British American Tobacco, the world's biggest international tobacco company, sees revenue from its "next generation products" doubling to more than £1 billion next year. 

These products, which include e-cigarettes and devices that heat tobacco without burning it, should exceed revenue of £5 billion by 2022, BAT said today. 

Although still tiny compared with its traditional cigarette brands like Lucky Strike and Dunhill, the business should break even by the end of 2018 and deliver "substantial profit" by 2022, BAT said.

The company said it is confident about another year of "good" earnings growth at constant currency for the overall company.

At current exchange rates it said it sees a lift of 6.5% on operating profit and 5.5% on earnings per share, helped by the weak British pound. 

It said the pricing environment in a number of markets has been difficult, particularly in Russia, but that recent developments were encouraging.

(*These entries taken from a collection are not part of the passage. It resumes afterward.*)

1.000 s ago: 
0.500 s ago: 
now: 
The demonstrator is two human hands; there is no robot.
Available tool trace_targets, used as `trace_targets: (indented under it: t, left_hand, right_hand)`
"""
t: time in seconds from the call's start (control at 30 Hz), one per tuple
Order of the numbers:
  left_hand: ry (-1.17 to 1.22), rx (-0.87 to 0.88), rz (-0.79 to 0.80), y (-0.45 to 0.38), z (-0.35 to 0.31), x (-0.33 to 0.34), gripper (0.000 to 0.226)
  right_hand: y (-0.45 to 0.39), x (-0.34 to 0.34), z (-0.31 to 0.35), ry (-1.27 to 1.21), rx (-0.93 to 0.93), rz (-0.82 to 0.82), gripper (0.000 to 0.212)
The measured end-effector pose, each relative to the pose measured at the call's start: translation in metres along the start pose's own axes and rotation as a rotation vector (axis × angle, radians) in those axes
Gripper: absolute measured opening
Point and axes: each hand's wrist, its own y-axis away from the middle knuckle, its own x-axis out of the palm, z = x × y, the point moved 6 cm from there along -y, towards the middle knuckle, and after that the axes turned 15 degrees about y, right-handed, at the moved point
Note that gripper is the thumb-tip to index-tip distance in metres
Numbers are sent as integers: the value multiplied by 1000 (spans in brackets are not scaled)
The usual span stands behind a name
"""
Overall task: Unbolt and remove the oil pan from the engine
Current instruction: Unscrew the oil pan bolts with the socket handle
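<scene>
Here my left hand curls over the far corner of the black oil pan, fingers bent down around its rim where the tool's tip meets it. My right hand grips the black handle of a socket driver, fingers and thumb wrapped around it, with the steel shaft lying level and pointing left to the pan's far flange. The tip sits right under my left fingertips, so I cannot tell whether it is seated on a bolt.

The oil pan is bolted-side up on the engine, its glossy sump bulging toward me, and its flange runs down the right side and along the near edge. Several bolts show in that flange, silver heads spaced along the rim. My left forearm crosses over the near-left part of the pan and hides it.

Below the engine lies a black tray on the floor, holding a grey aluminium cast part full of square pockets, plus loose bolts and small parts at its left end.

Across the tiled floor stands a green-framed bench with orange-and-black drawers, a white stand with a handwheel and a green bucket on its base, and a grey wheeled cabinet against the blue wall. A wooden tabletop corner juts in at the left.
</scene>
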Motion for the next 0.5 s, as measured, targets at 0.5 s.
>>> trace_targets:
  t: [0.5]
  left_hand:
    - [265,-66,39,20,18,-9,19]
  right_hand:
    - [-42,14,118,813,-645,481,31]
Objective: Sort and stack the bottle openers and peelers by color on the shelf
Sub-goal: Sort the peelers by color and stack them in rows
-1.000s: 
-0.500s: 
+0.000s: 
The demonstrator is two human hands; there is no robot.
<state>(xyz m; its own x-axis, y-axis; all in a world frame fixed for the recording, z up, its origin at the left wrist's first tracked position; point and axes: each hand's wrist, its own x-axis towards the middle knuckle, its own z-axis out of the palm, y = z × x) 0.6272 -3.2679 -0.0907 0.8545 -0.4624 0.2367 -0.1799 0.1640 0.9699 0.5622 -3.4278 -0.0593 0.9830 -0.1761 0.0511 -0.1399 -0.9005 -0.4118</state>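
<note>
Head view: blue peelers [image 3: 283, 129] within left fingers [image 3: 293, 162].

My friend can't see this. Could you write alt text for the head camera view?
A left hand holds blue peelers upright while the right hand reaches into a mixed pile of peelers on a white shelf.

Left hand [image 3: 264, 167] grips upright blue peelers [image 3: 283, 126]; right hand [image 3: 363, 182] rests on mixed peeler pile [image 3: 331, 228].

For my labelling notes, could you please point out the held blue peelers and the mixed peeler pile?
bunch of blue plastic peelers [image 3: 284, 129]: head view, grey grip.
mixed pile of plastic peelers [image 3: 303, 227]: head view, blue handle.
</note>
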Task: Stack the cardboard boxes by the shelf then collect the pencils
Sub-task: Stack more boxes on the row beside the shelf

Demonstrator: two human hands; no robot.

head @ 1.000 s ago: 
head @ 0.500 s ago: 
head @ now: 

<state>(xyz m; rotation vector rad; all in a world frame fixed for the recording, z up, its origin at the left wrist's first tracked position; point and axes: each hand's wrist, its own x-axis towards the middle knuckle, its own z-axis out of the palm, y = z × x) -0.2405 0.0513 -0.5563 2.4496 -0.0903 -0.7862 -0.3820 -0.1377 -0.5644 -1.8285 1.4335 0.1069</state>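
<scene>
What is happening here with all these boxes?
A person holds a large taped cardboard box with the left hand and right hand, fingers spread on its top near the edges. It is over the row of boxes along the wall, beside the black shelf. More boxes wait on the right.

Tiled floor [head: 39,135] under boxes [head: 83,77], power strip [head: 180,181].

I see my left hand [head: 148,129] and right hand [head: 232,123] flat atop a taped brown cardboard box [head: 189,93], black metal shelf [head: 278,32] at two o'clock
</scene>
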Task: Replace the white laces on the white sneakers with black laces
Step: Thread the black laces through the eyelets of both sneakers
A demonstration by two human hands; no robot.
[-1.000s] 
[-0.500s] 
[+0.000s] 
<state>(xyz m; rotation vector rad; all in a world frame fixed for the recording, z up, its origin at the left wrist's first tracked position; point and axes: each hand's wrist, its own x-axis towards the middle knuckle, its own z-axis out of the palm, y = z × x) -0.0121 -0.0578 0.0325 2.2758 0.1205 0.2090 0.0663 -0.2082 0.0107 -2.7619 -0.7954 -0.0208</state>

BAT and rivals Philip Morris International Japan Tobacco International and Imperial Brands are racing to deliver the best alternative to cigarettes as more people try to quit smoking. 

Philip Morris is ahead in the segment for tobacco-based products with its iQOS device, but BAT is trying to catch up with a device called glo. 

In Japan, a key testing ground, BAT said glo has cornered 1.8% market share in a leading convenience store chain two weeks after its national roll-out. 

Glo will soon expand into Russia, its fifth country.

Philip Morris has said iQOS would be in more than 30 markets by the end of this year. 

Whereas e-cigarettes use nicotine-laced liquid, glo and iQOS heat tobacco to a high enough temperature to create a vapour but not smoke. 

Philip Morris has applied to US health regulators to have iQOS recognised as having "modified risk" compared with cigarettes.